A Professor who advises the government has warned on Thursday that the UK could be at the start of a third wave as the Indian variant has “just got faster.”
Public Health England (PHE) warned on Thursday that there is a “rapid rise” in the Indian variant in the North of England.
Professor Andrew Hayward, who is a member of the Scientific Advisory Group for Emergencies (SAGE) and infectious diseases expert at University College London, gave a grim warning that he is “very concerned” the Indian variant is spreading so quickly.
Speaking to the BBC he said, “That really brings it back down to this race against the vaccine and the virus, except the virus just got faster.
The BBC asked him if the UK was at the start of the third wave, the Professor said, “I think so. I think what we can see is that this strain can circulate very effectively, although it was originally imported through travel to India, it’s spread fairly effectively first of all within households and now more broadly within communities, so I don’t really see why it wouldn’t continue to spread in other parts of the country.
“Obviously we’re doing everything we can to contain the spread of that, but it’s likely that more generalised measures may start to be needed to control it.”
He added, “Fortunately we’ve had a good proportion of the population vaccinated, but there’s still people who aren’t vaccinated in high-risk groups, the vaccine isn’t 100%, effective, and also even in the younger groups if you get many, many thousands or hundreds of thousands of cases, then you will expect a lot of hospitalisations and deaths to result from that.
“So that’s the threat.
“And it’s really over the next week or two we will see how much these outbreaks that at the moment are relatively localised, how much they become generalised across the population.
“And if that happens, that’s when we’re going to be much more worried.”
Professor Hayward said he favour’s restrictions on travel to stop variants being imported back in the UK “because there is mixing involved in travelling both on aeroplanes, in airports, and of course in the country where you go to.”

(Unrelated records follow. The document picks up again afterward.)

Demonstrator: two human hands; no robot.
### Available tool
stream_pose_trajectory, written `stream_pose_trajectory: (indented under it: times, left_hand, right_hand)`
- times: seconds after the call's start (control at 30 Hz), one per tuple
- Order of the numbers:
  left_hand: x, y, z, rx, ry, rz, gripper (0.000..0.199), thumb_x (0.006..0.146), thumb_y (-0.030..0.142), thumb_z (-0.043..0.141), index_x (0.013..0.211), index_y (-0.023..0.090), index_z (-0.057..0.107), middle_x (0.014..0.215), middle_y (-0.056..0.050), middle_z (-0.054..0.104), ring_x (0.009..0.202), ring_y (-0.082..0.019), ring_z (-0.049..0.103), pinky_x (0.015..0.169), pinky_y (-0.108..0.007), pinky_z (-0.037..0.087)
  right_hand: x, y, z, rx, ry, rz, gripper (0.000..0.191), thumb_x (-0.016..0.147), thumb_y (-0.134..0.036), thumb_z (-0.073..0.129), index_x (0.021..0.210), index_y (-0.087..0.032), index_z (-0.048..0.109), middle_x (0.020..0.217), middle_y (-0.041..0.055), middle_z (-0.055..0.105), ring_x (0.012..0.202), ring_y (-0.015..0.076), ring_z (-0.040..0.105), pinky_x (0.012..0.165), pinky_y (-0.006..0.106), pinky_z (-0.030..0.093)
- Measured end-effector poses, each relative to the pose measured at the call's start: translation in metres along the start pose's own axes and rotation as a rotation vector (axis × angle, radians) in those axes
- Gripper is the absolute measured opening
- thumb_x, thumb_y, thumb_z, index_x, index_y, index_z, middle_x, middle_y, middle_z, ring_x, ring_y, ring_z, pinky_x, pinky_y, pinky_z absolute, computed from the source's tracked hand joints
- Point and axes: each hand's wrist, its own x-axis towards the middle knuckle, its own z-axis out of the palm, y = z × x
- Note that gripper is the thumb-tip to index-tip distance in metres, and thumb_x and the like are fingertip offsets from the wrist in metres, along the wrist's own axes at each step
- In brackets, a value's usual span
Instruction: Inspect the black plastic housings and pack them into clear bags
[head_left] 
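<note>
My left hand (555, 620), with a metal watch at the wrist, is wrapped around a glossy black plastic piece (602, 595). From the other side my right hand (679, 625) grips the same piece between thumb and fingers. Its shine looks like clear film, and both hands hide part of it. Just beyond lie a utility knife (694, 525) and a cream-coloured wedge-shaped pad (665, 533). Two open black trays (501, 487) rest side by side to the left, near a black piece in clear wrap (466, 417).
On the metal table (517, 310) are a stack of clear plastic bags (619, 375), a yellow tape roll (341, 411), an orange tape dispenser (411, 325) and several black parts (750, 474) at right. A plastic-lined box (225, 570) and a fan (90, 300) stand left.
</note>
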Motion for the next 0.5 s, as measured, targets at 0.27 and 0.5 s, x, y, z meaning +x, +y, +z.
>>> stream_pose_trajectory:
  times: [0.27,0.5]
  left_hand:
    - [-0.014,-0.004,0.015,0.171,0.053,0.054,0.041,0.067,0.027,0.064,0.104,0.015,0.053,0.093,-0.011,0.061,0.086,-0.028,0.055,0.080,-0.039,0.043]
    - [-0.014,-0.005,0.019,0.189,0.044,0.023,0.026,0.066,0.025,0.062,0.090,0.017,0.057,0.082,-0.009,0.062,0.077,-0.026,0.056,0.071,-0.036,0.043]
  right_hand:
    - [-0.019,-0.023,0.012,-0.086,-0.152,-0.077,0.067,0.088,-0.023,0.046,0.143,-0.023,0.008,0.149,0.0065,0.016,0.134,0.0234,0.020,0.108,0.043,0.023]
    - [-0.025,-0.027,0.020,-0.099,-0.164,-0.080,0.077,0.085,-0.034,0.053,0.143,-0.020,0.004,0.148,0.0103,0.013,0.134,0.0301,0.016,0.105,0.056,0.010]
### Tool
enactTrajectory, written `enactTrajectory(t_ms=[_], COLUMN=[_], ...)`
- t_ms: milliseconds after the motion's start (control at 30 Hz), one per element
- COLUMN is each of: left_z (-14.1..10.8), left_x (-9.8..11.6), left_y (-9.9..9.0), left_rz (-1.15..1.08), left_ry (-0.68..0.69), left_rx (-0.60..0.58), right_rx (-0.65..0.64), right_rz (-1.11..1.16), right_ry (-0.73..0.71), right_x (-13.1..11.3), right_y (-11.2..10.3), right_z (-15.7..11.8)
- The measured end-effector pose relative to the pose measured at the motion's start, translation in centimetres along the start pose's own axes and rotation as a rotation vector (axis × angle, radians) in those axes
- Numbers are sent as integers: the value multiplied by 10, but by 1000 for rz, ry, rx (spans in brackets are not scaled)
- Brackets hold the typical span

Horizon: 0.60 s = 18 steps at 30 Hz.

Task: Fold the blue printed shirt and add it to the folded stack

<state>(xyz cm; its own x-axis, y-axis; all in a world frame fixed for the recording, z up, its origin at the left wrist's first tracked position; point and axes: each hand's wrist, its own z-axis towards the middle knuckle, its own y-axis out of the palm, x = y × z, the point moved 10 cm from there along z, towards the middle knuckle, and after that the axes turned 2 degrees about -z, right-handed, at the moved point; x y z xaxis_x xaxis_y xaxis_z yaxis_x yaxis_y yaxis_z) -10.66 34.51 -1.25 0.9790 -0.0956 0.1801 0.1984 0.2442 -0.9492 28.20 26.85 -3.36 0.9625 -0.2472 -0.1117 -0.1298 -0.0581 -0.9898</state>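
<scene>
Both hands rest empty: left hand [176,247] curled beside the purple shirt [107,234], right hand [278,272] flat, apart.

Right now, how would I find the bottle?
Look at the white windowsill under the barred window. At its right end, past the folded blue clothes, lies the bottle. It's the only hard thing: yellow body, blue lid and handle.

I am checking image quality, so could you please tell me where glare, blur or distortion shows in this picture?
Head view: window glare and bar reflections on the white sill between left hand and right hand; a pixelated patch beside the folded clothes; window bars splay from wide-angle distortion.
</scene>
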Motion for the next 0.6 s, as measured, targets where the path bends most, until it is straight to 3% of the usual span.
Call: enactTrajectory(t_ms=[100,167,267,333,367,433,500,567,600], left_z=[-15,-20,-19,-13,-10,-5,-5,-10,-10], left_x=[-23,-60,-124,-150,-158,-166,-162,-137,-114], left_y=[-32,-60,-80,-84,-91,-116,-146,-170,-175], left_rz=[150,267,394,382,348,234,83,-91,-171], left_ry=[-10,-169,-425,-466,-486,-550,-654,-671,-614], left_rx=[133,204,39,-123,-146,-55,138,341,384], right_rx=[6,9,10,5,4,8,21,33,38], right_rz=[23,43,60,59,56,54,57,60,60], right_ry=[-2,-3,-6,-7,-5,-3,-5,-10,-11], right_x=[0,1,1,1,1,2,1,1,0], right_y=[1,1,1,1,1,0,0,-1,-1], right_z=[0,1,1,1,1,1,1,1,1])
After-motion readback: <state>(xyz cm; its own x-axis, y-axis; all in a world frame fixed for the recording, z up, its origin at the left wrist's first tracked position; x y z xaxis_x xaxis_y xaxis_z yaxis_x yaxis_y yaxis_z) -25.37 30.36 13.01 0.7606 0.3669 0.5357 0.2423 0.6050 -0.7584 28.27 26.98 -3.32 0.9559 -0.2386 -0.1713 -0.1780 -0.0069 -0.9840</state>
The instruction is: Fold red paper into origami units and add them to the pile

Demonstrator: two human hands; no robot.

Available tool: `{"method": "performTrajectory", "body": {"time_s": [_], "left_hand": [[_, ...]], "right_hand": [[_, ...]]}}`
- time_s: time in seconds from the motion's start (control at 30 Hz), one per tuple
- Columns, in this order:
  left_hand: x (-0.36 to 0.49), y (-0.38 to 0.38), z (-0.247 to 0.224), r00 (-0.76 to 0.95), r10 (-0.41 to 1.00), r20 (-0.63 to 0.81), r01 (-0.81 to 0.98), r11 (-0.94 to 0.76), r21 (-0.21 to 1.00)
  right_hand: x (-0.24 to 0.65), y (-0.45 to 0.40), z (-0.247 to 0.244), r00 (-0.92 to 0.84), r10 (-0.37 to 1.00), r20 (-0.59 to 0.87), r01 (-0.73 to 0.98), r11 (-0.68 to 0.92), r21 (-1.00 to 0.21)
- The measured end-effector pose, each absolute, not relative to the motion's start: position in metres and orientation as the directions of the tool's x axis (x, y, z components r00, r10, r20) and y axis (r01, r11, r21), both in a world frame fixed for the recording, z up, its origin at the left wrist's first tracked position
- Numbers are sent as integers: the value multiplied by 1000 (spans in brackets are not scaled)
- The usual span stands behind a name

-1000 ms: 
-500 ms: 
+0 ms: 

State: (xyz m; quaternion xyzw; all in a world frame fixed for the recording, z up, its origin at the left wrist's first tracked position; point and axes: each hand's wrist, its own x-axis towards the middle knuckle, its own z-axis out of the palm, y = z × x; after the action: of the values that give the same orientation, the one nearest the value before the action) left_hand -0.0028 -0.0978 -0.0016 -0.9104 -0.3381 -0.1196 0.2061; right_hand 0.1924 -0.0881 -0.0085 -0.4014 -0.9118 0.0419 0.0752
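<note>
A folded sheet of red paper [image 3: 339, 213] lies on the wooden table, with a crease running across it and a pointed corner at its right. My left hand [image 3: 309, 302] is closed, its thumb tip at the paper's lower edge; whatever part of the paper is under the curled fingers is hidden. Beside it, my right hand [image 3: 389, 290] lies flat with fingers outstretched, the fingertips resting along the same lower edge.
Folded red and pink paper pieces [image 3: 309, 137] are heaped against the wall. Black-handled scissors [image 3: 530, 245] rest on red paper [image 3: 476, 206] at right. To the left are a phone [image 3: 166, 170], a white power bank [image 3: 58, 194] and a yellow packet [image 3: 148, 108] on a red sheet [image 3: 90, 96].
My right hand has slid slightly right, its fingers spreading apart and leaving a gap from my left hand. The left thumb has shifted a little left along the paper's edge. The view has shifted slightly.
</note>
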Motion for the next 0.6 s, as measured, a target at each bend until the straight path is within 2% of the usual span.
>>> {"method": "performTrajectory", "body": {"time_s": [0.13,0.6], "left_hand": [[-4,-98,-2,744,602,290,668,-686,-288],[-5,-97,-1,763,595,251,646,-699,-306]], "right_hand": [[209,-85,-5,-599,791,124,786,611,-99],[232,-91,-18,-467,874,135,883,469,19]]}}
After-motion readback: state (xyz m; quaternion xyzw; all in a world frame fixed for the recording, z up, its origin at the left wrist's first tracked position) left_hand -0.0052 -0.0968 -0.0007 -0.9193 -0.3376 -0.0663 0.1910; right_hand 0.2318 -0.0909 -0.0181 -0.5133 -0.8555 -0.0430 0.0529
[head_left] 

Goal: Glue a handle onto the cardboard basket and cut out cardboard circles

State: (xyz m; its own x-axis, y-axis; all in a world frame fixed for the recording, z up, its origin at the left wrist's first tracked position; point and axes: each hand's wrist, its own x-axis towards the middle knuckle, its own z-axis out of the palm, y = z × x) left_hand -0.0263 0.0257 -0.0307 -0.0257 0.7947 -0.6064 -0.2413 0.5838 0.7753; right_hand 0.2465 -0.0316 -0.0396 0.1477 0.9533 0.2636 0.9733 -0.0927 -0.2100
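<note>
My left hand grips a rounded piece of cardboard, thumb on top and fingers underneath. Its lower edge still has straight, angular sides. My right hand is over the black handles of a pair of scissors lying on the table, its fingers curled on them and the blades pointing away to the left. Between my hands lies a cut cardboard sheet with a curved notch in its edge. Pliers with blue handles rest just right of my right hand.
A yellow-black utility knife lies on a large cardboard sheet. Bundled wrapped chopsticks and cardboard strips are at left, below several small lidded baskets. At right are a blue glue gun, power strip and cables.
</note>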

Andrew Furber, the regional director of PHE in the North West told Sky News, “We are seeing a rapid rise in cases in Bolton and in Blackburn, and we are now seeing a spread further afield to Burnley.
Furber said in these areas testing and vaccinations have been “turbo-boosted,” but warned they would have to have people “literally in their thousands” turn up to get the vaccine.
The health chief added, “We do need to learn to live with this virus.
“We will have this virus circulating in the autumn, into the winter, through to the spring next year.”